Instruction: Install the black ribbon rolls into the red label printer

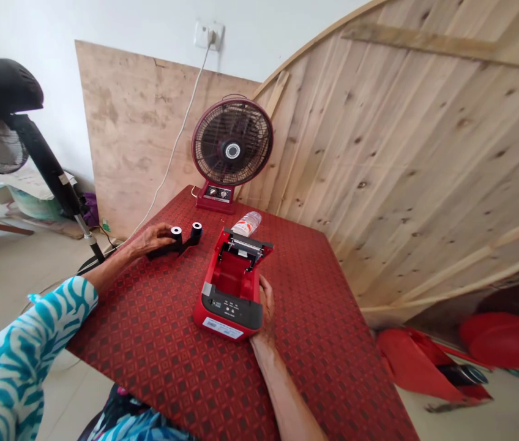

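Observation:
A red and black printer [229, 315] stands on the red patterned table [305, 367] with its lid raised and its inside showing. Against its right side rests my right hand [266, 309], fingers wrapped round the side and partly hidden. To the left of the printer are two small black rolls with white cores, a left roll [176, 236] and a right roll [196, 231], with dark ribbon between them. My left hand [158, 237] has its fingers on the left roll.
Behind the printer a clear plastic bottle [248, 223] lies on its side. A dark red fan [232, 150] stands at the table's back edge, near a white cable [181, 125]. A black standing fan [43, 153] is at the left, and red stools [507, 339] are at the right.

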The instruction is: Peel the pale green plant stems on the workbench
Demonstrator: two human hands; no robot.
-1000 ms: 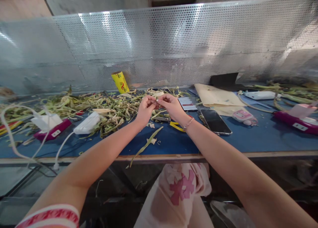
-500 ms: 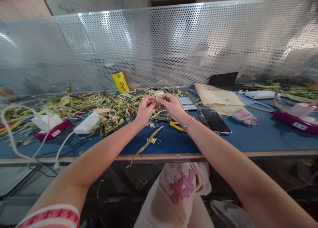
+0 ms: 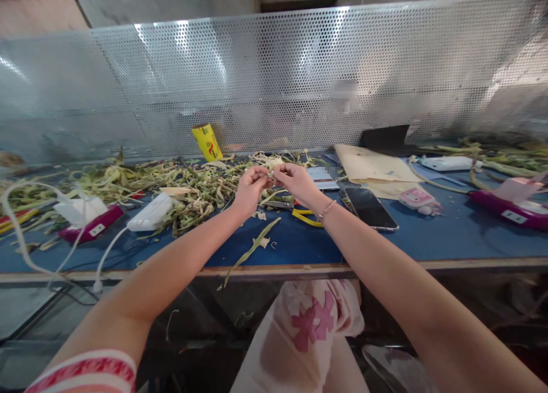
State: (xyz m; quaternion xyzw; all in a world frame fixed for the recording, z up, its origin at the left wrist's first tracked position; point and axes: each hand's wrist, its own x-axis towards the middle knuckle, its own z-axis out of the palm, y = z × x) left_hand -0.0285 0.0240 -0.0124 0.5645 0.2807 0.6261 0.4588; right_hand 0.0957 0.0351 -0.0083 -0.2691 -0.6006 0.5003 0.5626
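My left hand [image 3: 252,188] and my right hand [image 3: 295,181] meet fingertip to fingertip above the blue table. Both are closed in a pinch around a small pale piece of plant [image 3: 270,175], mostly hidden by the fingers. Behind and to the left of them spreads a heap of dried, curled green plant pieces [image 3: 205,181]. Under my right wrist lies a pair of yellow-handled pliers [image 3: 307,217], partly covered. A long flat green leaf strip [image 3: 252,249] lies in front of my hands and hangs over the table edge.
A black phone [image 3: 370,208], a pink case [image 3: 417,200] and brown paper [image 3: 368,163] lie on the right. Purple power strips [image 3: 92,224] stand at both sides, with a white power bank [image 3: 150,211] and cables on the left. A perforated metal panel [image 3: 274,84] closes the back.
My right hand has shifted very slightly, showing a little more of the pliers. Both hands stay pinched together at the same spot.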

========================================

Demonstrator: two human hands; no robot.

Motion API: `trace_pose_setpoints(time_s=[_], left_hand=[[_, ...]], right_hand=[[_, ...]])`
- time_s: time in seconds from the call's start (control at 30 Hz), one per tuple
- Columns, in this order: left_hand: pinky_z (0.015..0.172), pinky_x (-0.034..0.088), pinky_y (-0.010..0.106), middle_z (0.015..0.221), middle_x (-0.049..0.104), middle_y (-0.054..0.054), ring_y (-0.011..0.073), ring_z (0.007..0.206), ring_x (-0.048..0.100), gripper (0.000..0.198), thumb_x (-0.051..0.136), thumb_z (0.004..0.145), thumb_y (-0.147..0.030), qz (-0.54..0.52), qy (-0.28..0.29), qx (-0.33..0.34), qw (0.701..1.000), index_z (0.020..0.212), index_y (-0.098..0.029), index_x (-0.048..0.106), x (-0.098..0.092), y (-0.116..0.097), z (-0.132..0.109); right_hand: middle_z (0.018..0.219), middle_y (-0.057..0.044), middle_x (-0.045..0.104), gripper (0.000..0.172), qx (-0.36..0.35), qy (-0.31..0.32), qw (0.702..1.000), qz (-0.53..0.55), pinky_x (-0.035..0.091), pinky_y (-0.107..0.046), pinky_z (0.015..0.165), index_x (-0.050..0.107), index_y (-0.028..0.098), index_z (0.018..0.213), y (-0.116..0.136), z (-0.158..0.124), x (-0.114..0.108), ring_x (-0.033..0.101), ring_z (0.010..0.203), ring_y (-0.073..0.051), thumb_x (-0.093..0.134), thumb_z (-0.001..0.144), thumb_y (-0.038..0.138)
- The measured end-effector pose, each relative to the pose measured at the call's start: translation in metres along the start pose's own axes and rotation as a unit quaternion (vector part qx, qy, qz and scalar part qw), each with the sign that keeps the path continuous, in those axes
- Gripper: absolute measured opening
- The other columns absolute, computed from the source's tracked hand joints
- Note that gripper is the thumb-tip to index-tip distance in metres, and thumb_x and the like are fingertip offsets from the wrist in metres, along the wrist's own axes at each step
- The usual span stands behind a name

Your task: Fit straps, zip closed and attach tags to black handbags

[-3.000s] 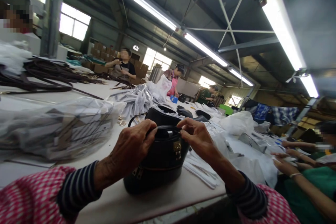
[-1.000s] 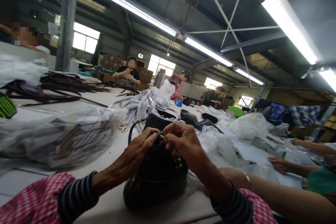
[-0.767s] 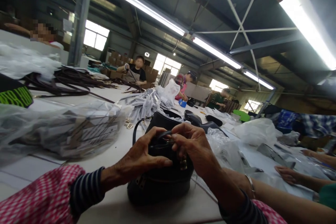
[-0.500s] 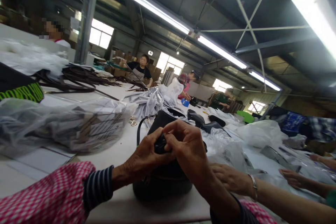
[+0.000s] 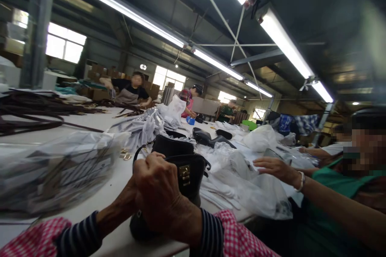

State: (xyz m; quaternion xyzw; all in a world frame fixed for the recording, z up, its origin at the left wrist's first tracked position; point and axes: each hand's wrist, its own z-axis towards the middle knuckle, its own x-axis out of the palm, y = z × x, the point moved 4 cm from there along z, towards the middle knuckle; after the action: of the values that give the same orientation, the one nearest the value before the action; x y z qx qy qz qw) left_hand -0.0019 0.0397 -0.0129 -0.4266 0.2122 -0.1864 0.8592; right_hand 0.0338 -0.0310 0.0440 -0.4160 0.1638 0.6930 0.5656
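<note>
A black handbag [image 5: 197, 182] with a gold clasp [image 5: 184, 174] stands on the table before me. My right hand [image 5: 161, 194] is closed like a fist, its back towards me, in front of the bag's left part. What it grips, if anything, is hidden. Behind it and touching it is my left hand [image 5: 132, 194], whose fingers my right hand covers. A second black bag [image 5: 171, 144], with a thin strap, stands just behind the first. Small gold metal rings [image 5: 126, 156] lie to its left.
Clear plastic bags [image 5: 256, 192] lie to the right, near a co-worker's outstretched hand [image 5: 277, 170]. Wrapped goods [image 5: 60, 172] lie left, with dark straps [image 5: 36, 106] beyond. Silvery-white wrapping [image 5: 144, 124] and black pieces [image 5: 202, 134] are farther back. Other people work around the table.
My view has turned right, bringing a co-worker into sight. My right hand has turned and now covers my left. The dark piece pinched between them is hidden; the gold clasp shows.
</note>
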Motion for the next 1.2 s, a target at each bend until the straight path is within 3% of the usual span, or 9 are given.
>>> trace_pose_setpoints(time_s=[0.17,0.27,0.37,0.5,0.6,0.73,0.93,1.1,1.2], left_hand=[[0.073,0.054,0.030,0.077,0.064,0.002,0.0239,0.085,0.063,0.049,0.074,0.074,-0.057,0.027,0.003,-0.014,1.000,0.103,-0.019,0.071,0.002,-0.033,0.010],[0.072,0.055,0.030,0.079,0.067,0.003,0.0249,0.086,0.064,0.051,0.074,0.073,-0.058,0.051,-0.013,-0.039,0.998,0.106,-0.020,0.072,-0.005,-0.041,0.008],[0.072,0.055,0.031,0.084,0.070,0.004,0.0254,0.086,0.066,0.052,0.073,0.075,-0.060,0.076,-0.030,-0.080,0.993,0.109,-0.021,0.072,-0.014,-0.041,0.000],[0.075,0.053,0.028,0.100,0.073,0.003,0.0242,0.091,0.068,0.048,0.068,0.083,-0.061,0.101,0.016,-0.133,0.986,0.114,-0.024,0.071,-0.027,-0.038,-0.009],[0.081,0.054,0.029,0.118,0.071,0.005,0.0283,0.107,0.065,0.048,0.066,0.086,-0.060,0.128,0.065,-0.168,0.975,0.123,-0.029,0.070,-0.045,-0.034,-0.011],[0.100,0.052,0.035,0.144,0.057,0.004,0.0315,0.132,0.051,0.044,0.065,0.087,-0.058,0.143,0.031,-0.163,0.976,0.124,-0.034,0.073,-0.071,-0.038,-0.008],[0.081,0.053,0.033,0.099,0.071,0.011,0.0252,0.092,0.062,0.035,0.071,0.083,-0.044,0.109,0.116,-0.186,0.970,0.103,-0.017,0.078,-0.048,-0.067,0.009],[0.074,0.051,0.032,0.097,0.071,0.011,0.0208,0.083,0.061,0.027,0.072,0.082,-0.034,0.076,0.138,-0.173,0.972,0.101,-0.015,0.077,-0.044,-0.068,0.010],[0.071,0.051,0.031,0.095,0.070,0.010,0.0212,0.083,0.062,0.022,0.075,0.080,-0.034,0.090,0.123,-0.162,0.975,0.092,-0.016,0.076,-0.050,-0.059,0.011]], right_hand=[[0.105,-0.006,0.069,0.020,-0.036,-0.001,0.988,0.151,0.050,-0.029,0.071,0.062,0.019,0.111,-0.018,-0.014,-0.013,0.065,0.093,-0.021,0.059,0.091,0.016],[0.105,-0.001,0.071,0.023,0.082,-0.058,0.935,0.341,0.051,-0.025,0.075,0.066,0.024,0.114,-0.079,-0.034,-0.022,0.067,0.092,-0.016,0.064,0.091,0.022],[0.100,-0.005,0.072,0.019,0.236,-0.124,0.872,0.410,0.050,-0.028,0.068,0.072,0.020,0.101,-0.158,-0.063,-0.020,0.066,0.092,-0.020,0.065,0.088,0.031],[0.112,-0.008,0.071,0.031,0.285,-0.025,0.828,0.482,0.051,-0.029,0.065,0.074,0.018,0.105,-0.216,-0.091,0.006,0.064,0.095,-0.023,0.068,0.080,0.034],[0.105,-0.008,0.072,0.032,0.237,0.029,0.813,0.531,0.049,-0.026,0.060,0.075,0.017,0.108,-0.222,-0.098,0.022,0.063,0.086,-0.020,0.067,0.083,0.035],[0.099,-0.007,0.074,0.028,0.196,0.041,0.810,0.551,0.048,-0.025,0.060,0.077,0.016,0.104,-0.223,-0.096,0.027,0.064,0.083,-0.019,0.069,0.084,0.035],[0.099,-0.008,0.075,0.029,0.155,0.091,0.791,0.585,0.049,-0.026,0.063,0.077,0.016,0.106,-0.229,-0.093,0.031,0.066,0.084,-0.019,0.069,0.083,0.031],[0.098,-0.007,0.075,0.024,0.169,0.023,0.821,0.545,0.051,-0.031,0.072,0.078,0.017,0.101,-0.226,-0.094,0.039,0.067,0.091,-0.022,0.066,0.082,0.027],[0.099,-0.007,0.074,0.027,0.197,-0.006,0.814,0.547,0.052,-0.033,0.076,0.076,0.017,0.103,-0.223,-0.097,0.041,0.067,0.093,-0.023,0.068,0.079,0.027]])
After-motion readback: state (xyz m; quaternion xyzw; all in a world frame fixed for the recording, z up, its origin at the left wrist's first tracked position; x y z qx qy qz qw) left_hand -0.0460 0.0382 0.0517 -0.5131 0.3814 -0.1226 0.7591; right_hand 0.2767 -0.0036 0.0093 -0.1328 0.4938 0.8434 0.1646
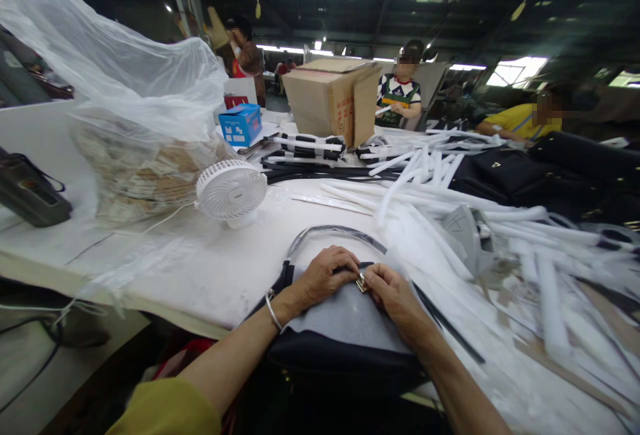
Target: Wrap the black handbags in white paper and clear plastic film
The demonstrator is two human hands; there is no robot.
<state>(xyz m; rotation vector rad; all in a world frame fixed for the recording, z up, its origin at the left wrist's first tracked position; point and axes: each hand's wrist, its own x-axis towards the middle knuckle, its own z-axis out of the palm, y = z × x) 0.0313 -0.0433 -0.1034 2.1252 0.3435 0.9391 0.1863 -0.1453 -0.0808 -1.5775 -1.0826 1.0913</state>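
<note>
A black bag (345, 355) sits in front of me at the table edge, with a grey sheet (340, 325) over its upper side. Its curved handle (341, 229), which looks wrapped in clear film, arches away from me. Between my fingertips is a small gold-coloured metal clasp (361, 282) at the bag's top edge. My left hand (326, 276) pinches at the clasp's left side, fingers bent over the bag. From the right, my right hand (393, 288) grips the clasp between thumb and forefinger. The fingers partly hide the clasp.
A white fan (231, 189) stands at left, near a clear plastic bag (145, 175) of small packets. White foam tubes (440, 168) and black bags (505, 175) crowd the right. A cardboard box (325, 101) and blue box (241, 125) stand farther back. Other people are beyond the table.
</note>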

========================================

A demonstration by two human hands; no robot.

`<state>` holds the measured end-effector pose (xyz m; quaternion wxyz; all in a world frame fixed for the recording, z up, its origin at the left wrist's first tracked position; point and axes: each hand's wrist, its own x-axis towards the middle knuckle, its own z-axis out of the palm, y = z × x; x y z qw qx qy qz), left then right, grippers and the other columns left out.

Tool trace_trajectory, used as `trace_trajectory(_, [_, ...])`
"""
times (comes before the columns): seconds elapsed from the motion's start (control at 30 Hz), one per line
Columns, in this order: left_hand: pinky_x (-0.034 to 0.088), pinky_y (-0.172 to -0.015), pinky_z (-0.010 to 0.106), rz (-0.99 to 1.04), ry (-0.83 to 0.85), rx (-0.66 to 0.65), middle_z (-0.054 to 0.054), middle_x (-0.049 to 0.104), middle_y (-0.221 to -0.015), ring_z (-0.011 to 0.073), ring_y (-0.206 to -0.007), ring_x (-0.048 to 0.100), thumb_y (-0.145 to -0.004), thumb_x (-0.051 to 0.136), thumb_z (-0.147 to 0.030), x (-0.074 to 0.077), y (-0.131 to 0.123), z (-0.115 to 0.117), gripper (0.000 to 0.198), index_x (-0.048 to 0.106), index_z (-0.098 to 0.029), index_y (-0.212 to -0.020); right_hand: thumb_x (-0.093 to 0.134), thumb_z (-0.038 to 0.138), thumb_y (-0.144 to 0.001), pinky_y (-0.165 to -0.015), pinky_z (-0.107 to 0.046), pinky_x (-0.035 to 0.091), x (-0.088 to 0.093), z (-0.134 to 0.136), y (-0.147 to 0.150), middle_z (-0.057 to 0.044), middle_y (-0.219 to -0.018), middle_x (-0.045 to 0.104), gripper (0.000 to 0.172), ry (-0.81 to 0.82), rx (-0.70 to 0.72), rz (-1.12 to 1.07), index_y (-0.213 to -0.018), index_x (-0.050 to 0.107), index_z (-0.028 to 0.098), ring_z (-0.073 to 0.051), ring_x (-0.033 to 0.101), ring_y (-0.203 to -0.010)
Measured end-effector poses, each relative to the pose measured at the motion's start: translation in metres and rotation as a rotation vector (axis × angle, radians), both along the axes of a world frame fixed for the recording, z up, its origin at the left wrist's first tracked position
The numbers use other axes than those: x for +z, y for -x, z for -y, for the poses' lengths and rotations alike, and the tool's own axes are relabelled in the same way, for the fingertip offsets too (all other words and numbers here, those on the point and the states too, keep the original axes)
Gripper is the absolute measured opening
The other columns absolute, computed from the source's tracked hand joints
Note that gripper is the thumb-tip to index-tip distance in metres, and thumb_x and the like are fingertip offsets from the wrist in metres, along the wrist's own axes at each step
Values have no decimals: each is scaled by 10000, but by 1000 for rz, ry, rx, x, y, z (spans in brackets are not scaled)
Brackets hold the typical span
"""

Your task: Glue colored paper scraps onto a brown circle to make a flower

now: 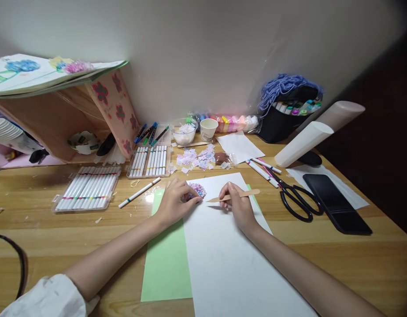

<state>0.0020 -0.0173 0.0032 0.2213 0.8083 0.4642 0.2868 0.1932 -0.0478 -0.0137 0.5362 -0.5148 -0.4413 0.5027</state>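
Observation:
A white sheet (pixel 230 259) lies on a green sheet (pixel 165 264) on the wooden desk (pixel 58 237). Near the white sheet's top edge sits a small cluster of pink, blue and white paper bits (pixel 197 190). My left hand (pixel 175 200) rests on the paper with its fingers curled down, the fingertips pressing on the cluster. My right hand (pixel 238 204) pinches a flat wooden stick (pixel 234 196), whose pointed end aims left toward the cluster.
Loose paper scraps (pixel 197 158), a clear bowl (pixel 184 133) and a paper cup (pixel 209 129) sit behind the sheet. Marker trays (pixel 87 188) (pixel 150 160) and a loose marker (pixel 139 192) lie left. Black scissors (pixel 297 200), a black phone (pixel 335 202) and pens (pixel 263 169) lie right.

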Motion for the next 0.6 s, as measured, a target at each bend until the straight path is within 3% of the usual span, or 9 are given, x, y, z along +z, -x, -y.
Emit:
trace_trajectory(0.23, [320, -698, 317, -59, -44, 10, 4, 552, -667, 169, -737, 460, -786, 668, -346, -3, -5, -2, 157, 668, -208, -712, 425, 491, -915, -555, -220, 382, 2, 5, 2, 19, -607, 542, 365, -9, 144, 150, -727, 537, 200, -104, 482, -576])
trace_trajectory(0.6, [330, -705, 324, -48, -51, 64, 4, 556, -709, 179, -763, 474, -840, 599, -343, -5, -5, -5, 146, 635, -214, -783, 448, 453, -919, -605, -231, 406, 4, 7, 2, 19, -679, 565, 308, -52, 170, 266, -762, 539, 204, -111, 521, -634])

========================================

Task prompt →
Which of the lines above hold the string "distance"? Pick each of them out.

Task answer →
- Note that gripper is the thumb-tip to index-tip distance in metres, and thumb_x and the like are fingertip offsets from the wrist in metres, along the wrist's own axes at each step
Note that gripper is the thumb-tip to index-tip distance in metres, and thumb_x and the like are fingertip offsets from the wrist in metres, along the wrist's own axes at each step

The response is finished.